Her voice broke, and she turned her head away for a moment, but he said softly—

“The angels of God rejoicing over one sinner that repenteth? Is that it, Bride? For you are a veritable angel upon earth!”

“Ah no!” she answered quickly, “do not say that—do not think it. Holy and blessed as the angels of God are, we have yet a higher vocation—a higher calling to live up to. It is a human body, not an angelic body, that our Lord took and sanctified to all eternity. It is for fallen human creatures, not for the angels, that He came down to die. And it is glorified human beings, changed into His glorious likeness, who are called to live and reign with Him in glory unspeakable.
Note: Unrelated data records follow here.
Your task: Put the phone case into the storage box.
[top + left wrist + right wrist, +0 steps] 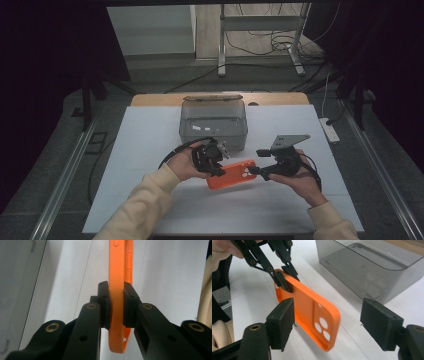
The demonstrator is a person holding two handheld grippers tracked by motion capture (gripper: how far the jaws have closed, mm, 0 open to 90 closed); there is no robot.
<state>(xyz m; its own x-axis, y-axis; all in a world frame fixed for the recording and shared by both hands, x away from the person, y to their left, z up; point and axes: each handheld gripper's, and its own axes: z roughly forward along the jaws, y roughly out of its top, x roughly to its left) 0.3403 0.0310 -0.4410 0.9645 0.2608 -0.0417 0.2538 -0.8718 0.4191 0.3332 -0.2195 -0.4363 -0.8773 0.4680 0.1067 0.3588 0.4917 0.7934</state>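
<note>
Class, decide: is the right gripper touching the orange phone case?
Apart. The right gripper view shows the right gripper with pads wide on either side of the orange phone case, clear gaps both sides.

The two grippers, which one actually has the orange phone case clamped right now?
The left gripper: its fingers press both sides of the orange phone case. The right gripper stands open, its fingers apart from the case's camera-hole end.
</note>
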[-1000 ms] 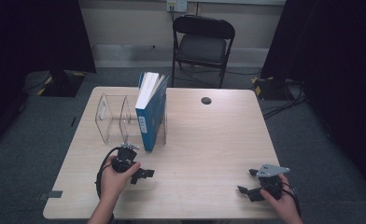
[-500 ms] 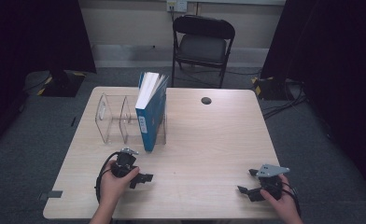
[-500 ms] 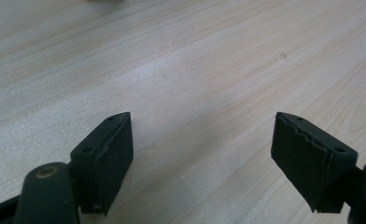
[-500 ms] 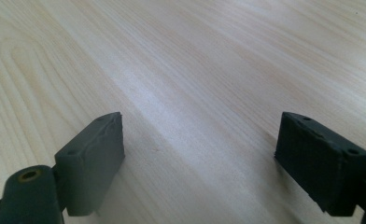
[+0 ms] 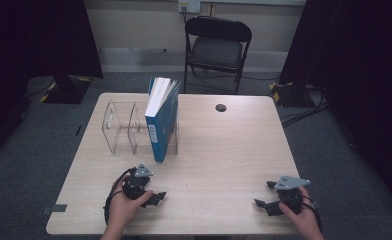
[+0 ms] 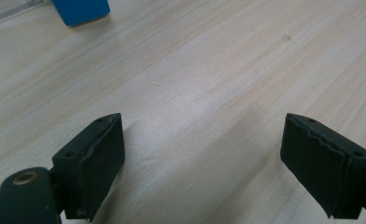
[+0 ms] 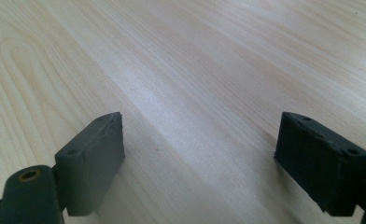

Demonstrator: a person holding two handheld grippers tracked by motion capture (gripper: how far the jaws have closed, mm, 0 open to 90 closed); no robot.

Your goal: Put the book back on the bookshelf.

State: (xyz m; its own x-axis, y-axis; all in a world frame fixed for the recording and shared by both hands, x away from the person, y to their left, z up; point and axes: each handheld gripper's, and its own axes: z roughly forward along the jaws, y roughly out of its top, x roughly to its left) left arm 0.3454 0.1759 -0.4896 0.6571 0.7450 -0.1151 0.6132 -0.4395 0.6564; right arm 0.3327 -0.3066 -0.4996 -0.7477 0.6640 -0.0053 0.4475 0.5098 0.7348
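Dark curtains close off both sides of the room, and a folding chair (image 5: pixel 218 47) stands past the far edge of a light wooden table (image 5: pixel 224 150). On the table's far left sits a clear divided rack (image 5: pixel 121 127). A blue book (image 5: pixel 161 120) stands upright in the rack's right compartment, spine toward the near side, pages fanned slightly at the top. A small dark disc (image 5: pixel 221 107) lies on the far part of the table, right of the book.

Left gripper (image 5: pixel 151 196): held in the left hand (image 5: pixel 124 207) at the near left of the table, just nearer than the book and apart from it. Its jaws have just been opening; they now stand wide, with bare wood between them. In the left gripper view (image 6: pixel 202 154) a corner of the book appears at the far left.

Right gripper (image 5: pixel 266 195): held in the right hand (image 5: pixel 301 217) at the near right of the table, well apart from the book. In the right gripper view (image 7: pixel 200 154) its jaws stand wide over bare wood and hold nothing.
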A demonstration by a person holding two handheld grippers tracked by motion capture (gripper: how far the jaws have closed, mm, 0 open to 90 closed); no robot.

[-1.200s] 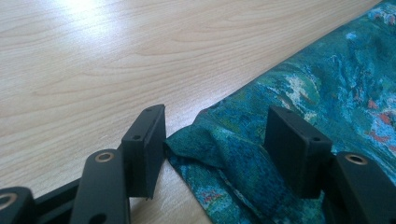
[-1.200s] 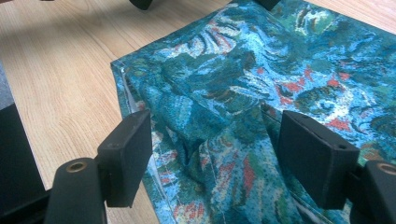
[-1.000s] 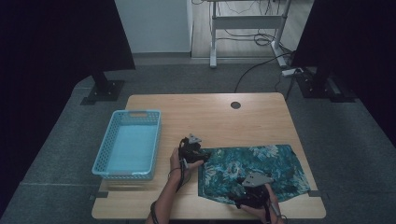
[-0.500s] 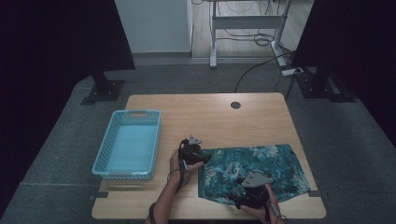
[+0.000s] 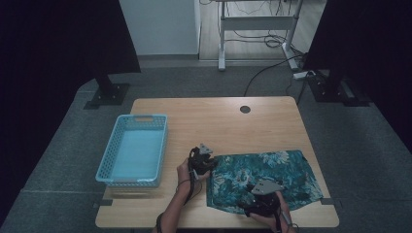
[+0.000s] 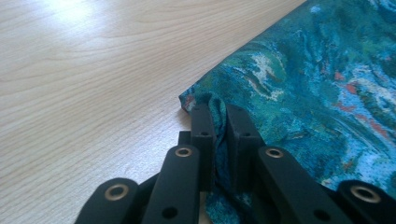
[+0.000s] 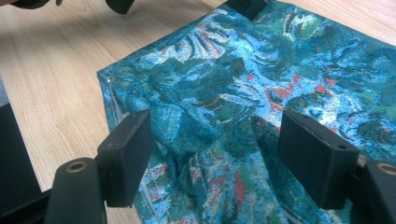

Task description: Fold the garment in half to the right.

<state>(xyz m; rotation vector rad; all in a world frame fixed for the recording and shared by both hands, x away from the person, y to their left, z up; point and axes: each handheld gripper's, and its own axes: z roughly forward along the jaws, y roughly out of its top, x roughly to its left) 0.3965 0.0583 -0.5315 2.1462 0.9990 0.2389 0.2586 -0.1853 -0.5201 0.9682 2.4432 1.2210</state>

I never want to be an angel. Ours is a more truly blessed and glorious calling. To be His at His coming. To hear His voice, and be caught up to meet Him in the air. To be ever with the Lord—kings and priests for ever and ever! O Eustace! we cannot conceive of such a thing yet; but the day will come when the kingdoms of this world shall become the Kingdoms of our God and of His Christ, and He shall reign for ever and ever!”